Nano Lett. 15, 6848–6854 (2015)

Semiconductor nanocrystals could potentially be used to study the electrical activity of neurons by monitoring their luminescence during a firing event. The basic principle is that an electric field affects the spatial separation of electrons and holes in nanocrystals (a phenomenon known as the quantum confined Stark effect) and, therefore, affects the time it takes for these charges to recombine and ultimately the intensity of the luminescence emitted. To put this principle into practice, however, it is essential to understand the exact mechanism of luminescence variation and, above all, whether these variations occur on a timescale comparable to the firing events. James Delehanty and colleagues at the Naval Research Laboratory in the US have now explored these issues by experimentally simulating the action of neurons on nanocrystals.
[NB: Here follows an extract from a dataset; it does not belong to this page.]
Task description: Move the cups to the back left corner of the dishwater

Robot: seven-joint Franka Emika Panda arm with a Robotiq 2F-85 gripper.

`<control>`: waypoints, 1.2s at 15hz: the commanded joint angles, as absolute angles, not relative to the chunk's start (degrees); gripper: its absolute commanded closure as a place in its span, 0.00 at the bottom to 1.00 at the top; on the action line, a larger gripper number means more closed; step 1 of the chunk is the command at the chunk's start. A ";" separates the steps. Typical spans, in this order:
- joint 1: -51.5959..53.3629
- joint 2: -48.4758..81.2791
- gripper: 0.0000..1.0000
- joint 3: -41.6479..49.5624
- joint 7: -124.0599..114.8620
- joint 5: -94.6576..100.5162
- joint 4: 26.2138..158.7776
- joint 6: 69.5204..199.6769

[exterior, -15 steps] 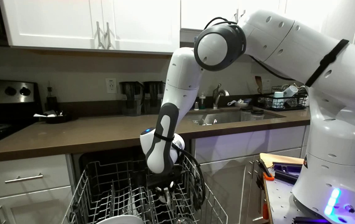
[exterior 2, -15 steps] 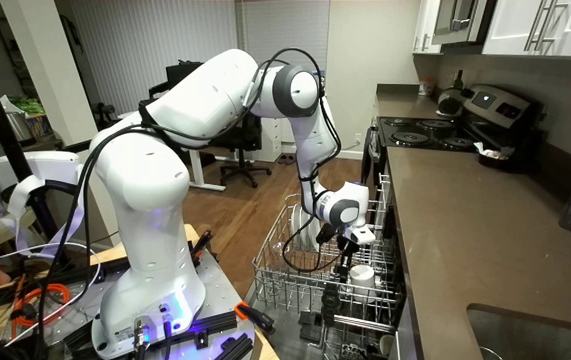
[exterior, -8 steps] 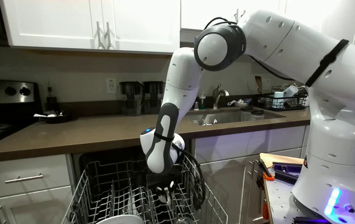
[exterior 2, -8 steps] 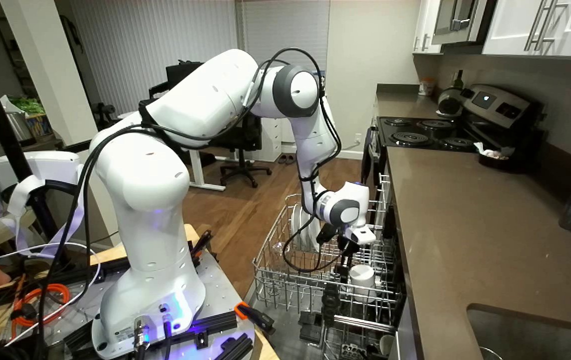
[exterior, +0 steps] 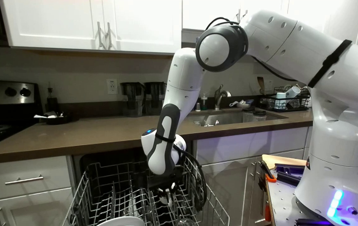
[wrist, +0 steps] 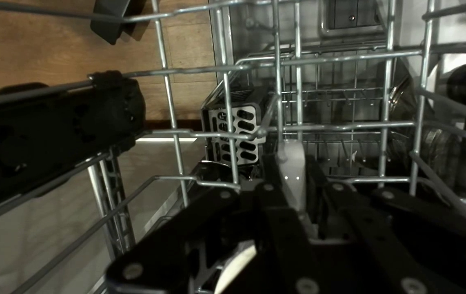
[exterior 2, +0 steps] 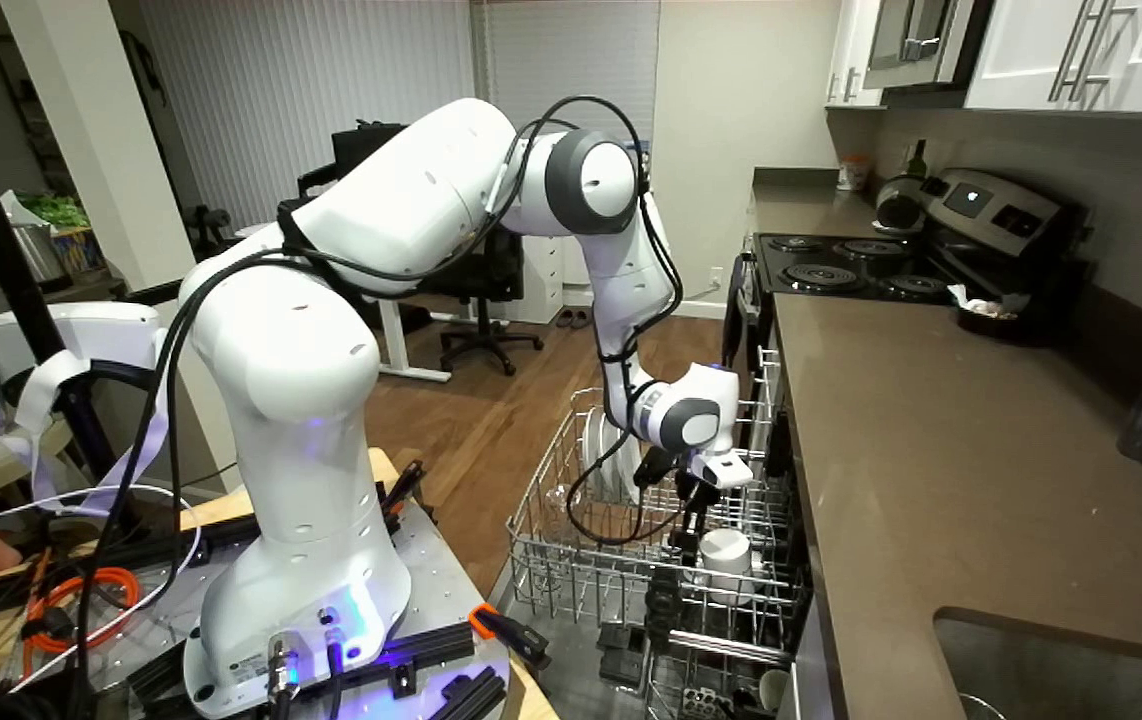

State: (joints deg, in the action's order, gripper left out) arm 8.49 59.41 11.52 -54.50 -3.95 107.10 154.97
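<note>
In an exterior view a white cup [exterior 2: 726, 555] stands upright in the wire rack of the dishwater [exterior 2: 591, 557], pulled out beside the counter. My gripper [wrist: 293, 169] points down into that rack and is shut on the cup's pale handle [wrist: 294, 163], seen edge-on in the wrist view with a black finger [wrist: 273, 168] on either side. From an exterior view the gripper [exterior: 167, 195] hides most of the cup [exterior: 164, 200]; only a pale patch shows. In the wrist view the cup's body cannot be made out for certain.
White plates [exterior 2: 613, 455] stand in the rack's outer part. A pale dish [exterior: 122, 221] and a glass [exterior: 185, 222] sit at its near side. Wire tines [wrist: 339, 127] surround my fingers. The brown counter [exterior 2: 931, 430] borders the rack, and a cutlery basket [wrist: 239, 134] lies below.
</note>
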 commanded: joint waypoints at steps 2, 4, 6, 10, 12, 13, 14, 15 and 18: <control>10.56 57.30 0.90 13.49 -54.78 -4.53 108.39 153.85; 11.40 56.79 0.90 14.09 -55.19 -4.37 108.94 153.66; 11.96 56.39 0.90 14.64 -55.33 -4.22 109.35 153.53; 12.50 56.06 0.90 15.06 -55.30 -4.12 109.61 153.31; 12.93 55.64 0.90 15.43 -55.48 -4.02 109.94 153.22; 13.14 55.27 0.90 15.59 -55.57 -3.97 110.27 153.18; 13.31 54.95 0.90 15.70 -55.61 -3.91 110.58 153.24; 13.64 54.50 0.90 15.92 -55.83 -3.86 111.03 153.31; 14.96 52.94 0.90 16.84 -56.34 -3.52 112.52 153.37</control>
The researchers fabricated a device in which an electric field can be applied in a controlled way to a film of nanocrystals. Increasing the applied electric field leads to a reduction of the luminescence intensity. However, the time variation of the luminescence, and hence the electron–hole recombination speeds, is barely affected. According to the team, this means that the luminescence is reduced by the electric-field-induced charging of the nanocrystals, rather than by the Stark effect. It is, in fact, known that in charged nanocrystals, the recombination of electrons and holes happens primarily through a non-radiative phenomenon known as the Auger effect.

Delehanty and colleagues also simulated a realistic neuron firing event by applying to the device an electric voltage pulse recorded independently from a murine cortical neuron. The intensity of the luminescence followed the voltage profile accurately, with a total variation of up to 5% in luminescence.